Brief: Search the material below for the word "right". Copy every line that has it.

Recorded information:
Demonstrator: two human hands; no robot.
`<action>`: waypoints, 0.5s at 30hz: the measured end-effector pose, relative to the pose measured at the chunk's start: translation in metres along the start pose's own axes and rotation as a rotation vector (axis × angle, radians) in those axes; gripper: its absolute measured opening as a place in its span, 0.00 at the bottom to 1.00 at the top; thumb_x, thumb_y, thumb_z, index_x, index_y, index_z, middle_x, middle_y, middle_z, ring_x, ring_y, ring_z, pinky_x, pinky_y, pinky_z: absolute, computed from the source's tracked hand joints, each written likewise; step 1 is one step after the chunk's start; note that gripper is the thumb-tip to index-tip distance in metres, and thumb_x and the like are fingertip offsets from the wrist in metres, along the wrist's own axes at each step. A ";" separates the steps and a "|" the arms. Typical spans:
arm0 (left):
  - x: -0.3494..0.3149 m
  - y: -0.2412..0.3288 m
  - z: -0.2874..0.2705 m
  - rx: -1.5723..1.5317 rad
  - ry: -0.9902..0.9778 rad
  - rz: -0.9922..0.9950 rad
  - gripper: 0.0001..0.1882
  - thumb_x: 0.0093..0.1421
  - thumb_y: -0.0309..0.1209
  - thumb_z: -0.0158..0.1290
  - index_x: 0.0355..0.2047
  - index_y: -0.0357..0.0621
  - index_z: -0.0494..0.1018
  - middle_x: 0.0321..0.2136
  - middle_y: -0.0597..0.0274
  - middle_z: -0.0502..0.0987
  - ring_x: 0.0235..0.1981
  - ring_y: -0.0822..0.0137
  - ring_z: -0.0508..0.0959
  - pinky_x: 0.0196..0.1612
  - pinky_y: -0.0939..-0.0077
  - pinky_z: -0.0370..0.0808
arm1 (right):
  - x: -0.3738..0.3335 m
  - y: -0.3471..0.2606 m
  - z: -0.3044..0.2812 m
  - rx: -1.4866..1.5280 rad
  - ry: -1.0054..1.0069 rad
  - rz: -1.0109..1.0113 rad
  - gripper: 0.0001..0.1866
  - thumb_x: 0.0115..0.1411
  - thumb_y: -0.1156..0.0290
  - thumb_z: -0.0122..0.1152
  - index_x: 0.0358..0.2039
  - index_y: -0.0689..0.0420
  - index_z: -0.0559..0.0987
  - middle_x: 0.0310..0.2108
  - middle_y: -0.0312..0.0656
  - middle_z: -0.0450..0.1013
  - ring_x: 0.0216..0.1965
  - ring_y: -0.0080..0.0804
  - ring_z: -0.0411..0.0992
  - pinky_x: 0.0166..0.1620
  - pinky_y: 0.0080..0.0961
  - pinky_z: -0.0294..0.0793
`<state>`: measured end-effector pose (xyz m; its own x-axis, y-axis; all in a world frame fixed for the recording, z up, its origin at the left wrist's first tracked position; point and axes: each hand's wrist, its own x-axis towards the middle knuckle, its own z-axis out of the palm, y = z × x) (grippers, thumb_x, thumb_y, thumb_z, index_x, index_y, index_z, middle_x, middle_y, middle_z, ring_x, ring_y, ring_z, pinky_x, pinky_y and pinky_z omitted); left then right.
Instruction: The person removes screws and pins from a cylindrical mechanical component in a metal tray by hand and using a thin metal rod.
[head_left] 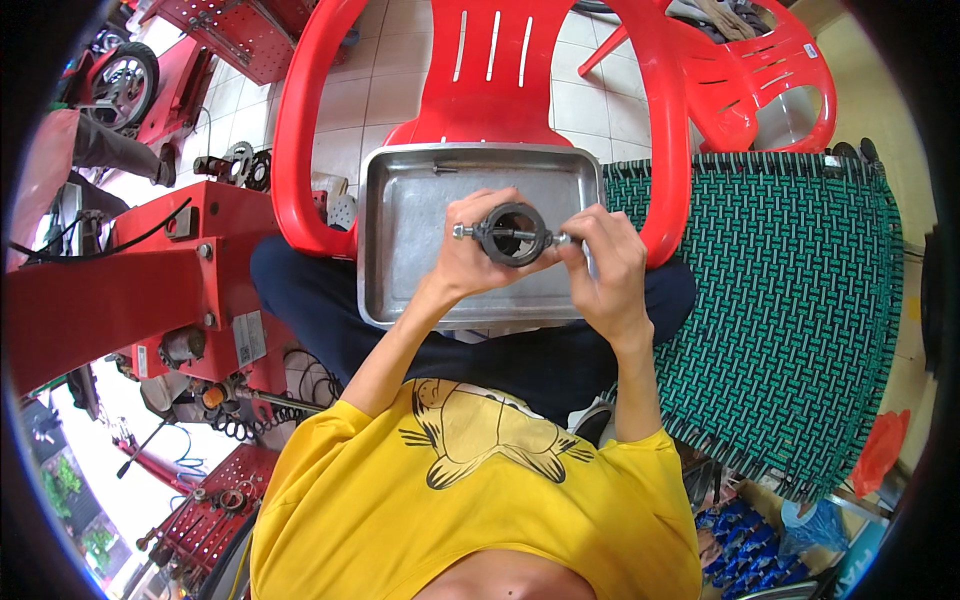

Result below:
arm1 (right):
`<state>`: measured end-effector pose (xyz m; its own x-axis, y-axis; all in a world frame fixed for the recording, z up, its origin at the left wrist's first tracked position; point and axes: each hand's wrist, its own x-axis towards the middle knuckle, its own z-axis out of the palm, y = z × x) (grippers, thumb_x, thumb_y, thumb_z, index_x, index_y, index_z, middle_x, middle_y, middle_z, ring_x, ring_y, ring_z, pinky_x, pinky_y and pinky_z omitted); left then right.

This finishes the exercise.